In this thesis we investigate the task of Unsupervised Word Segmentation (UWS) from speech. The goal of this approach is to segment utterances into smaller chunks corresponding to the words in that language, without access to any written transcription. Here we propose to ground the word segmentation process in aligned bilingual information. This is inspired by the possible availability of translations, often collected by linguists during documentation. Thus, using bilingual corpora made of speech utterances and sentence-aligned translations, we propose the use of attention-based Neural Machine Translation (NMT) models in order to align and segment.
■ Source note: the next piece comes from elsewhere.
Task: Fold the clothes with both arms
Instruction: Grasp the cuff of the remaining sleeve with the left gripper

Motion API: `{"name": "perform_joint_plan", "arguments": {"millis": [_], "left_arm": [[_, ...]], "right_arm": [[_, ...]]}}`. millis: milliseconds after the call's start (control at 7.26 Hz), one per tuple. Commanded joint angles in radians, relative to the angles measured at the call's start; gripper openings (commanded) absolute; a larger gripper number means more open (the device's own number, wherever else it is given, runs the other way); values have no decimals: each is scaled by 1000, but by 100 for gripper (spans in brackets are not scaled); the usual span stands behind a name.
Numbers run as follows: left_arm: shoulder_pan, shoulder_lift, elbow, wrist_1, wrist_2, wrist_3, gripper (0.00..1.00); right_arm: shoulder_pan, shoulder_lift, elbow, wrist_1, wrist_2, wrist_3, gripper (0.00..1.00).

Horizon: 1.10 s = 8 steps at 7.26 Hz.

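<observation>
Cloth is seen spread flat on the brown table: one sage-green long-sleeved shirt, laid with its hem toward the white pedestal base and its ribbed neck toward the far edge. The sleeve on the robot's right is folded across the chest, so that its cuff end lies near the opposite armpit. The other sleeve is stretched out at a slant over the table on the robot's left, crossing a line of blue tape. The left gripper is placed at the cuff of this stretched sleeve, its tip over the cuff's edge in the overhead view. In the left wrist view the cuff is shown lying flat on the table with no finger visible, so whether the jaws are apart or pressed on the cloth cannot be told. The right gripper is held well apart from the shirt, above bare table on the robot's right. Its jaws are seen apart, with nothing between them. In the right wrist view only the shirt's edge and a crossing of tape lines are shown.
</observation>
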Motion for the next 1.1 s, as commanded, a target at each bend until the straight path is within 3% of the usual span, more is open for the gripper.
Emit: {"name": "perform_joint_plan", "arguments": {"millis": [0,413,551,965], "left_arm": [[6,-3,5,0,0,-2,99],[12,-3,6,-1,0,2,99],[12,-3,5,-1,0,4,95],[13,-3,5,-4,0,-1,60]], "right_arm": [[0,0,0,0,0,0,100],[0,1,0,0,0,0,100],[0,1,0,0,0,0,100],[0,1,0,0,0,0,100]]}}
Since speech processing is known for requiring considerable amounts of data, we split this approach in two steps. We first perform Speech Discretization (SD), transforming input utterances into sequences of discrete speech units. We then train NMT models, which output soft-alignment probability matrices between units and word translations.  This attention-based soft-alignment is used for segmenting the units with respect to the bilingual alignment obtained, and the final segmentation is carried to the speech signal. Throughout this work, we investigate the use of different models for these two tasks (SD and NMT). Our results suggest that, in realistic settings and across different languages, attention-based UWS is competitive against the nonparametric Bayesian model (dpseg), our baseline. Moreover, ours has the advantage of retrieving bilingual annotation for the word segments it produces.

Mis à jour le 5 July 2021